* **What the task asks**:
Each line of the data below goes into the copy exactly; pictures do not.

(Stored dataset items)
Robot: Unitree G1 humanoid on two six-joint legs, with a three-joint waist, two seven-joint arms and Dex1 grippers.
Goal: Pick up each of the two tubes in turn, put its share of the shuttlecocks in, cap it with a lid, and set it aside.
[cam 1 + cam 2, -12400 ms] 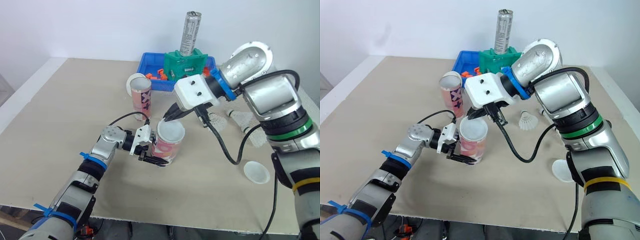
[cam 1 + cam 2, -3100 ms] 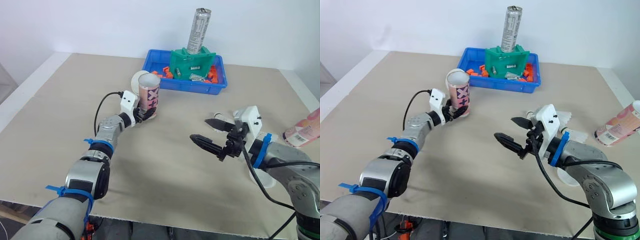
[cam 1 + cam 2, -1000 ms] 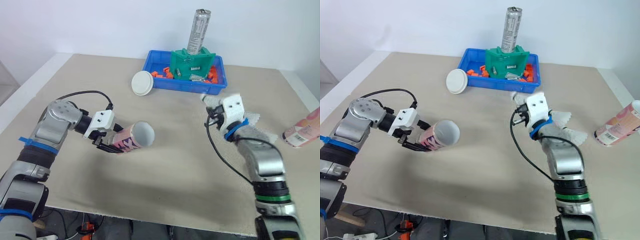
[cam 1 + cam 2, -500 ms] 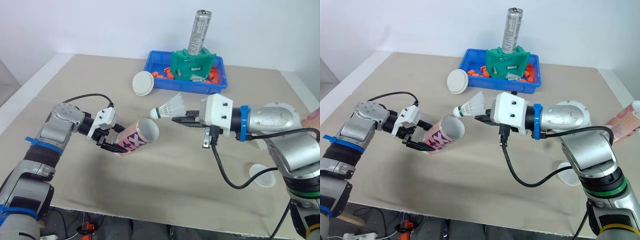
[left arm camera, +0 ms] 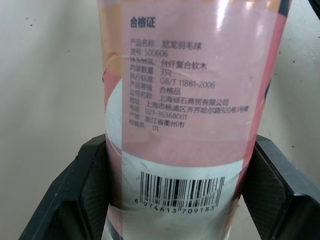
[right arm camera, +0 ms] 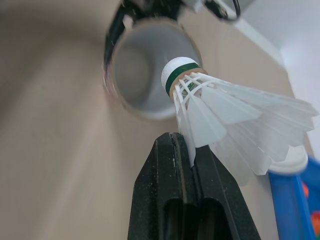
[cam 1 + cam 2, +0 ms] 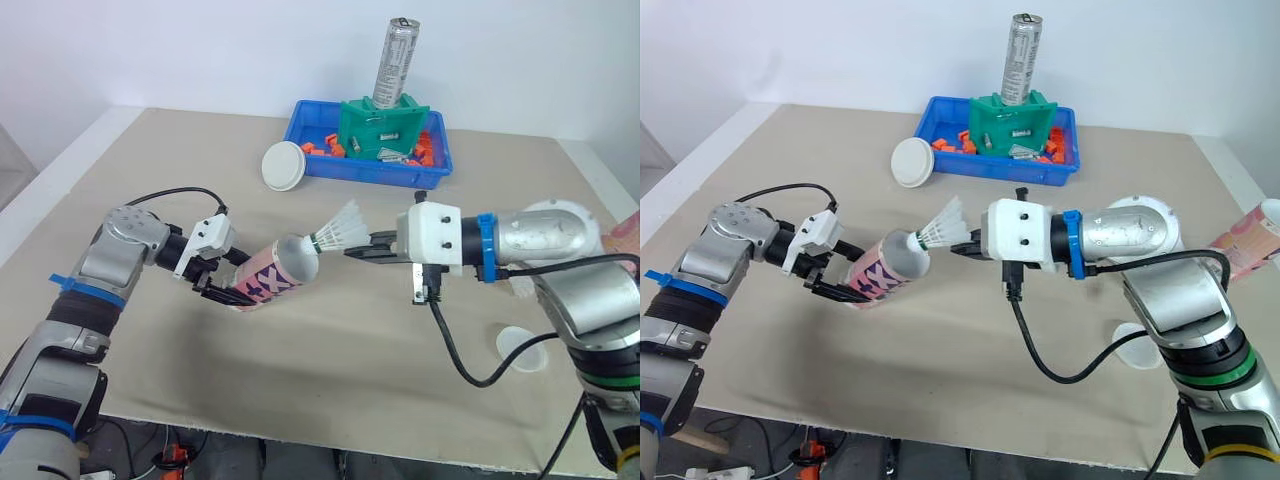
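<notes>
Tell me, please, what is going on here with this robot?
The left gripper has its jaws shut on a pink tube, held tilted with its open mouth toward the right arm. The right gripper pinches a white shuttlecock by the feathers, its cork right at that mouth, ready to go in. A second tube lies far to the right. One white lid lies by the blue bin, another lid near the right arm.

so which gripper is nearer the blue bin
Right. The right gripper, pinching a shuttlecock, sits in front of the bin; the left gripper, holding the tube, is farther left.
</notes>
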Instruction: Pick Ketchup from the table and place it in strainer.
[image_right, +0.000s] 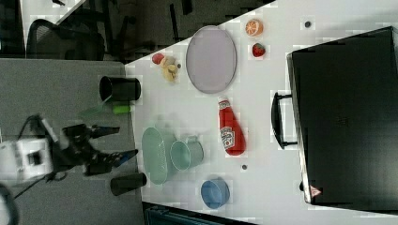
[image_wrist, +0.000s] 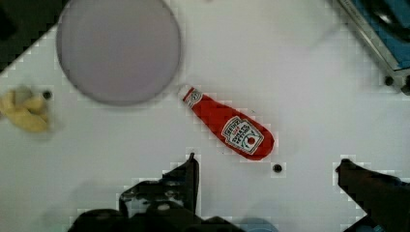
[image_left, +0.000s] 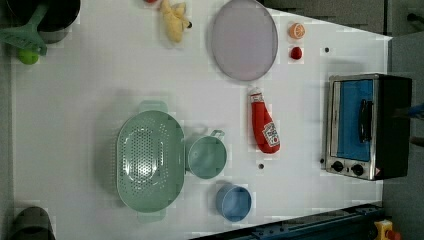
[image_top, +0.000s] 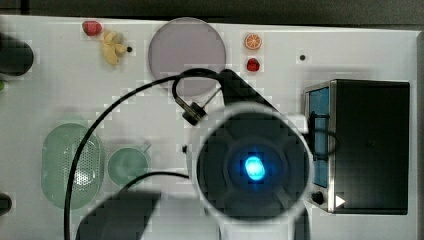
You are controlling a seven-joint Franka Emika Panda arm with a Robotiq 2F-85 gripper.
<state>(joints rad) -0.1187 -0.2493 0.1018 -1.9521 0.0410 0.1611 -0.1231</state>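
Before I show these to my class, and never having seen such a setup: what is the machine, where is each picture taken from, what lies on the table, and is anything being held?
It is one robot arm with a two-fingered claw. Three fixed cameras look at the white table; in the top view the arm's own body blocks the middle. The fourth camera rides on the wrist, looking down past the claw's dark fingers. On the table lie a slim red plastic ketchup bottle on its side, a pale mint-green oval strainer, a small green cup, a blue bowl, a grey round plate, toy fruit pieces and a toaster oven. The claw is open and holds nothing.
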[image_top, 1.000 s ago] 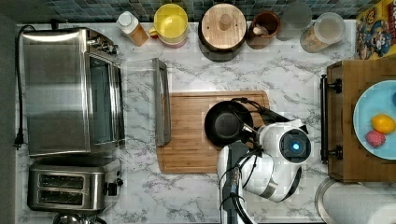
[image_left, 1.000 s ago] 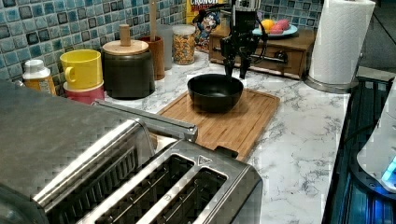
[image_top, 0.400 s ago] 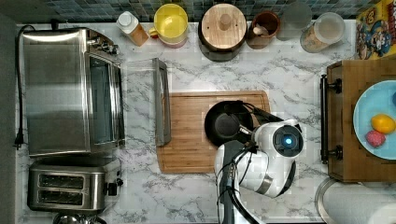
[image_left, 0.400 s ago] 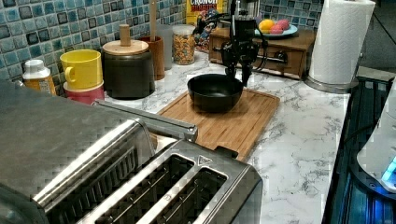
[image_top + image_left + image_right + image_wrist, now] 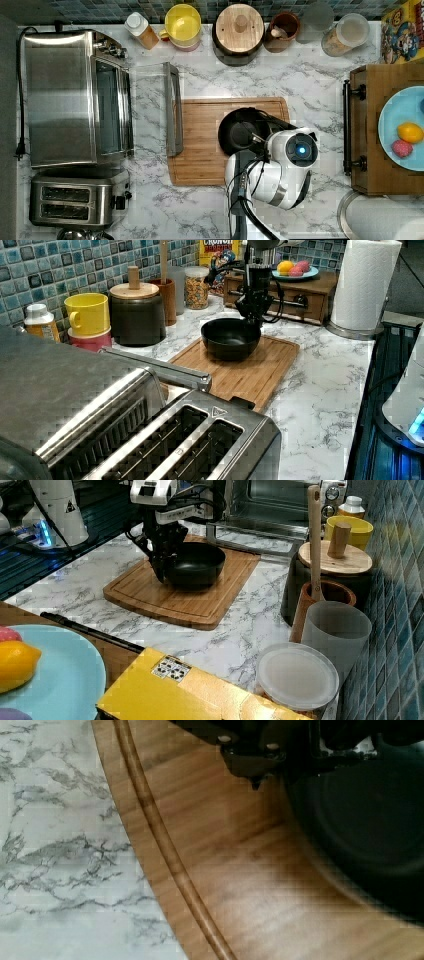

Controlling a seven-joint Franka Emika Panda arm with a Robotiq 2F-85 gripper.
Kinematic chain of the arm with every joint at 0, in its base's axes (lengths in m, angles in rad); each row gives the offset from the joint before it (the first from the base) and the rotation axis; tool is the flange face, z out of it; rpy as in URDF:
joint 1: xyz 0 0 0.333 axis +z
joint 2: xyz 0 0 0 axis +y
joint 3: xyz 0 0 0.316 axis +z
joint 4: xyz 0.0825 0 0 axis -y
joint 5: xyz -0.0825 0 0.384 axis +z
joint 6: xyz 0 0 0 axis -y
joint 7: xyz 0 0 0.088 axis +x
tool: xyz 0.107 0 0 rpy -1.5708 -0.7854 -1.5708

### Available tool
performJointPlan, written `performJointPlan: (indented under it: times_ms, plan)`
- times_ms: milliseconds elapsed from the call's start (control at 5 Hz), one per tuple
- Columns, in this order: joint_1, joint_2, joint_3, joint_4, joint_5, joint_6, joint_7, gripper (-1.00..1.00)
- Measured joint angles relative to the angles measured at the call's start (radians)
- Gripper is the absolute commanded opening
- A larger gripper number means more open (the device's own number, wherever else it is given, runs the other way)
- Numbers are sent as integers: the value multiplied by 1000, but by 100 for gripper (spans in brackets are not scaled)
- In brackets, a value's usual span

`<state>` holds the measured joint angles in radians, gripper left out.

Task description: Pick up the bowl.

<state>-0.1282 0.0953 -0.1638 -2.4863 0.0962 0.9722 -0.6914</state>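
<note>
- Lower now than a second ago, the gripper (image 5: 162,572) straddles the rim of the bowl (image 5: 196,562).
- Its fingers are spread, not yet pinching.
- Bowl sits on the cutting board (image 5: 200,605), ready for grasping.

The bowl (image 5: 231,338) is seen as glossy black, smooth inside. Under it, the cutting board (image 5: 200,145) is shown in warm wood grain with a satin sheen. The desk (image 5: 310,75) is finished in polished white-grey marble. Brushed, shiny metal is worn by the toaster (image 5: 75,200) and oven (image 5: 65,97).
</note>
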Motion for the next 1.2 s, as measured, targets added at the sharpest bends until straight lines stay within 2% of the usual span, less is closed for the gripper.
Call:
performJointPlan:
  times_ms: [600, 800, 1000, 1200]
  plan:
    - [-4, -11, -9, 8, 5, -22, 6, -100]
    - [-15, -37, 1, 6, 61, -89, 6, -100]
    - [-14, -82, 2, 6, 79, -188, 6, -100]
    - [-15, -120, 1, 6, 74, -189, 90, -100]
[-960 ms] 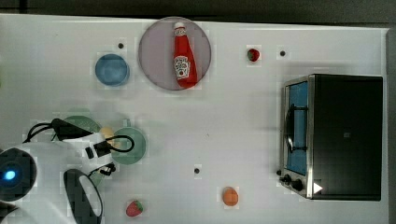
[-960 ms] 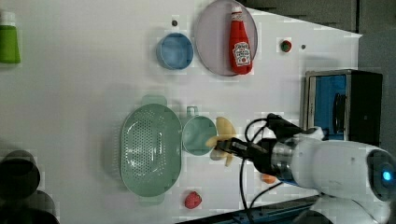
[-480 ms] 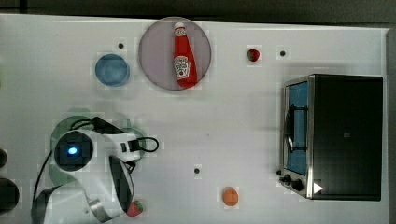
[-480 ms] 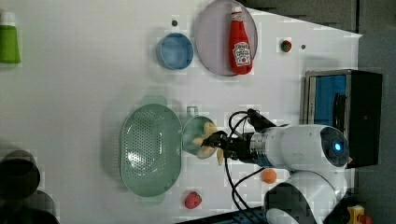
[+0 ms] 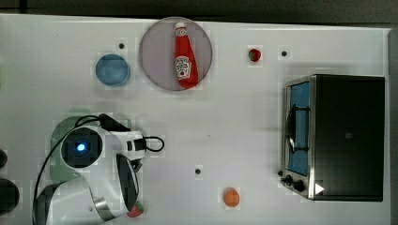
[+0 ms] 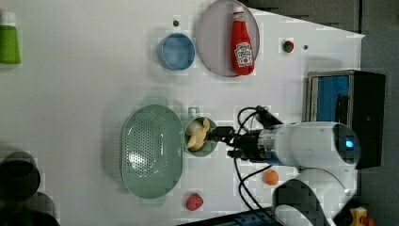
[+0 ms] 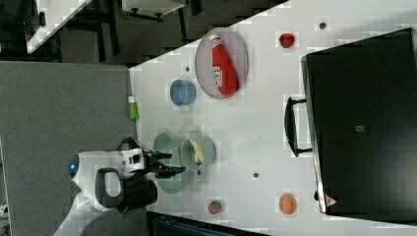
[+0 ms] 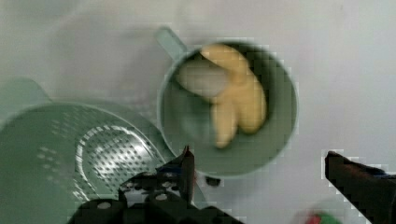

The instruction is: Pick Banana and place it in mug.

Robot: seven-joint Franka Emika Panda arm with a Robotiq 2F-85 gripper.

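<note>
The yellow banana [image 6: 197, 135] lies curled inside the small mint-green mug [image 6: 212, 143], which stands right beside the colander. In the wrist view the banana [image 8: 238, 105] rests against the mug's [image 8: 187, 126] inner wall. My gripper [image 8: 258, 154] hangs above the mug's rim, open, its fingers spread wide with nothing between them. In the left view the gripper [image 6: 226, 141] sits just to the left view's right of the mug. In the right view the banana [image 7: 197, 150] shows in the mug [image 7: 209, 152], with the gripper [image 7: 169, 164] over the colander side.
A perforated green colander [image 6: 150, 150] touches the mug. A blue bowl [image 6: 176, 51], a plate [image 6: 214, 28] with a ketchup bottle [image 6: 242, 37], a toaster oven [image 6: 339, 113], a strawberry [image 6: 194, 201] and an orange [image 6: 270, 177] lie around.
The gripper carried the banana from beside the mug to over it, then its fingers spread and the banana dropped into the mug.
</note>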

* **Expected answer**:
Robot: Unitree G1 humanoid on two six-joint legs, with a three-joint waist, two seven-joint arms and Dex1 grippers.
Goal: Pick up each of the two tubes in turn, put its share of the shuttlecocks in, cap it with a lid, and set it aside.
[cam 1 + cam 2, -12400 ms] 
[cam 1 + cam 2, -3100 ms] 
[cam 1 + cam 2, -1000 ms] 
[cam 1 + cam 2, -500 ms] 
[left arm camera, +0 ms] 
[right arm camera, +0 ms] 
[cam 1 + cam 2, +0 ms] 
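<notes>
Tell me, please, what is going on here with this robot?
The left gripper has its jaws shut on a pink tube, held tilted with its open mouth toward the right arm. The right gripper pinches a white shuttlecock by the feathers, its cork right at that mouth, ready to go in. A second tube lies far to the right. One white lid lies by the blue bin, another lid near the right arm.

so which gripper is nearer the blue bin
Right. The right gripper, pinching a shuttlecock, sits in front of the bin; the left gripper, holding the tube, is farther left.
</notes>
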Instruction: Pick Ketchup from the table and place it in strainer.
[image_right, +0.000s] 
[image_wrist, +0.000s] 
[image_left, +0.000s] 
[image_top, +0.000s] 
You are controlling a seven-joint Franka Emika Panda arm with a Robotiq 2F-85 gripper.
<state>(joints rad) -0.1187 -0.2493 0.1018 -1.9521 0.0410 0.1611 -0.1231</state>
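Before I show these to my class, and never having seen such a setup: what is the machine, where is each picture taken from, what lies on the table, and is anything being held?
It is one robot arm with a two-fingered claw. Three fixed cameras look at the white table; in the top view the arm's own body blocks the middle. The fourth camera rides on the wrist, looking down past the claw's dark fingers. On the table lie a slim red plastic ketchup bottle on its side, a pale mint-green oval strainer, a small green cup, a blue bowl, a grey round plate, toy fruit pieces and a toaster oven. The claw is open and holds nothing.
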[image_top, 1.000 s ago] 
[image_left, 1.000 s ago] 
[image_top, 0.400 s ago] 
[image_left, 0.400 s ago] 
[image_top + image_left + image_right + image_wrist, now] 

Controlling a seven-joint Franka Emika Panda arm with a Robotiq 2F-85 gripper.
Kinematic chain of the arm with every joint at 0, in its base's axes (lengths in m, angles in rad); each row gives the offset from the joint before it (the first from the base) and the rotation axis; tool is the flange face, z out of it; rpy as in URDF:
joint 1: xyz 0 0 0.333 axis +z
joint 2: xyz 0 0 0 axis +y
joint 3: xyz 0 0 0.316 axis +z
joint 4: xyz 0.0825 0 0 axis -y
joint 5: xyz -0.0825 0 0.384 axis +z
joint 6: xyz 0 0 0 axis -y
joint 7: xyz 0 0 0.088 axis +x
tool: xyz 0.107 0 0 rpy -1.5708 -0.7854 -1.5708

### Available tool
performJointPlan, written `performJointPlan: (indented under it: times_ms, plan)`
- times_ms: milliseconds elapsed from the call's start (control at 5 Hz), one per tuple
- Columns, in this order: joint_1, joint_2, joint_3, joint_4, joint_5, joint_6, joint_7, gripper (-1.00..1.00)
- Measured joint angles relative to the angles measured at the call's start (radians)
- Gripper is the absolute commanded opening
- A larger gripper number means more open (the device's own number, wherever else it is given, runs the other way)
- Numbers are sent as integers: the value multiplied by 1000, but by 100 for gripper (spans in brackets are not scaled)
- In brackets, a value's usual span

`<state>` holds the measured joint angles in radians, gripper left out.

Task description: Pick up the bowl.

<state>-0.1282 0.0953 -0.1638 -2.4863 0.0962 0.9722 -0.6914</state>
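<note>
- Lower now than a second ago, the gripper (image 5: 162,572) straddles the rim of the bowl (image 5: 196,562).
- Its fingers are spread, not yet pinching.
- Bowl sits on the cutting board (image 5: 200,605), ready for grasping.

The bowl (image 5: 231,338) is seen as glossy black, smooth inside. Under it, the cutting board (image 5: 200,145) is shown in warm wood grain with a satin sheen. The desk (image 5: 310,75) is finished in polished white-grey marble. Brushed, shiny metal is worn by the toaster (image 5: 75,200) and oven (image 5: 65,97).
</note>
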Motion for the next 1.2 s, as measured, targets added at the sharpest bends until straight lines stay within 2% of the usual span, less is closed for the gripper.
Call:
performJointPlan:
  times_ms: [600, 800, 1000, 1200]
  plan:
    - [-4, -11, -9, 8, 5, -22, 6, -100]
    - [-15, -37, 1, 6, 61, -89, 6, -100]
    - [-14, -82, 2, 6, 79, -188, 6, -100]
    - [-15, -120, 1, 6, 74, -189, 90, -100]
[-960 ms] 
[-960 ms] 
[-480 ms] 
[-480 ms] 
[+0 ms] 
[+0 ms] 
[+0 ms] 
[+0 ms] 

The instruction is: Pick Banana and place it in mug.

Robot: seven-joint Franka Emika Panda arm with a Robotiq 2F-85 gripper.

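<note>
The yellow banana [image 6: 197, 135] lies curled inside the small mint-green mug [image 6: 212, 143], which stands right beside the colander. In the wrist view the banana [image 8: 238, 105] rests against the mug's [image 8: 187, 126] inner wall. My gripper [image 8: 258, 154] hangs above the mug's rim, open, its fingers spread wide with nothing between them. In the left view the gripper [image 6: 226, 141] sits just to the left view's right of the mug. In the right view the banana [image 7: 197, 150] shows in the mug [image 7: 209, 152], with the gripper [image 7: 169, 164] over the colander side.
A perforated green colander [image 6: 150, 150] touches the mug. A blue bowl [image 6: 176, 51], a plate [image 6: 214, 28] with a ketchup bottle [image 6: 242, 37], a toaster oven [image 6: 339, 113], a strawberry [image 6: 194, 201] and an orange [image 6: 270, 177] lie around.
The gripper carried the banana from beside the mug to over it, then its fingers spread and the banana dropped into the mug.
</note>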

The exercise is done, with nothing more to add.